Your task is to write out exactly the lines of the listing below, from the first down to the line that holds "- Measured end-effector".

[Provided material]
——

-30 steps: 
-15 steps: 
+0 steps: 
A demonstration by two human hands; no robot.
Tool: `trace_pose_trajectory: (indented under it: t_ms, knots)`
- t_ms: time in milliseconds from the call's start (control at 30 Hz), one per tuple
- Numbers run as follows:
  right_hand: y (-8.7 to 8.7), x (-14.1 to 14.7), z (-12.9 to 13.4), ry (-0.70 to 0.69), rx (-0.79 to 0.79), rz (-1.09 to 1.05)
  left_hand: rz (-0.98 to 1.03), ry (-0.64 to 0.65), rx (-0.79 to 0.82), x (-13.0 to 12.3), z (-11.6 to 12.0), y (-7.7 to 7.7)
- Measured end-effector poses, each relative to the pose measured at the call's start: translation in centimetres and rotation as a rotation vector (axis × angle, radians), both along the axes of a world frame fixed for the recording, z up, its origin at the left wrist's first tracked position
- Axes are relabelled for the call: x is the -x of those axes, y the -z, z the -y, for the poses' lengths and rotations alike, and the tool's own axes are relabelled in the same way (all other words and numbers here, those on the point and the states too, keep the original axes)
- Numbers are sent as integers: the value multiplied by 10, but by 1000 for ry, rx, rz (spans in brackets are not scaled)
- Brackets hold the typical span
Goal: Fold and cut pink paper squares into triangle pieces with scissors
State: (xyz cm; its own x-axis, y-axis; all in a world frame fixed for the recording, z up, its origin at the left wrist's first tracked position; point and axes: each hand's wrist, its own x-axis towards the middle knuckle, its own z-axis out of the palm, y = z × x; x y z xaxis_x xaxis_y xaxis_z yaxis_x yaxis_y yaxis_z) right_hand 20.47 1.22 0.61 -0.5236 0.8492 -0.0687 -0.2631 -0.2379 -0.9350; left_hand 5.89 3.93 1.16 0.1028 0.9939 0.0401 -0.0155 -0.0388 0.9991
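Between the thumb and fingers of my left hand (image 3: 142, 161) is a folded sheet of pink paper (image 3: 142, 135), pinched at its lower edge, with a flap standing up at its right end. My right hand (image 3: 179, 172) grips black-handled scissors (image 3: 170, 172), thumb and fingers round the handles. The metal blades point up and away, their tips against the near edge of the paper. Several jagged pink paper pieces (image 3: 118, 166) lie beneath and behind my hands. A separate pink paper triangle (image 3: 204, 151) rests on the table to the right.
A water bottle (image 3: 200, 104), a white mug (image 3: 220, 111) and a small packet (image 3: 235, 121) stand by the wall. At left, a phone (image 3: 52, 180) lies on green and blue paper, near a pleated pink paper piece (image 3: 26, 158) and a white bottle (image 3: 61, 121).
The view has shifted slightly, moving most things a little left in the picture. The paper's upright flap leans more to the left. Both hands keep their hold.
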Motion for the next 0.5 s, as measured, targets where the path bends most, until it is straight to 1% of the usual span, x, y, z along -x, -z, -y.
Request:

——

[Task answer]
-30 steps: 
-15 steps: 
+0 steps: 
A demonstration by two human hands; no robot.
Tool: `trace_pose_trajectory: (indented under it: t_ms, knots)`
- t_ms: time in milliseconds from the call's start (control at 30 Hz), one per tuple
- Numbers run as follows:
  right_hand: y (-8.7 to 8.7), x (-14.1 to 14.7), z (-12.9 to 13.4), ry (-0.70 to 0.69), rx (-0.79 to 0.79), rz (-1.09 to 1.05)
  left_hand: rz (-0.98 to 1.03), ry (-0.64 to 0.65), rx (-0.79 to 0.82), x (-13.0 to 12.3), z (-11.6 to 12.0), y (-7.7 to 7.7)
- Measured end-effector poses, each relative to the pose measured at the call's start: translation in centimetres and rotation as a rotation vector (axis × angle, radians), both along the axes of a world frame fixed for the recording, z up, its origin at the left wrist's first tracked position

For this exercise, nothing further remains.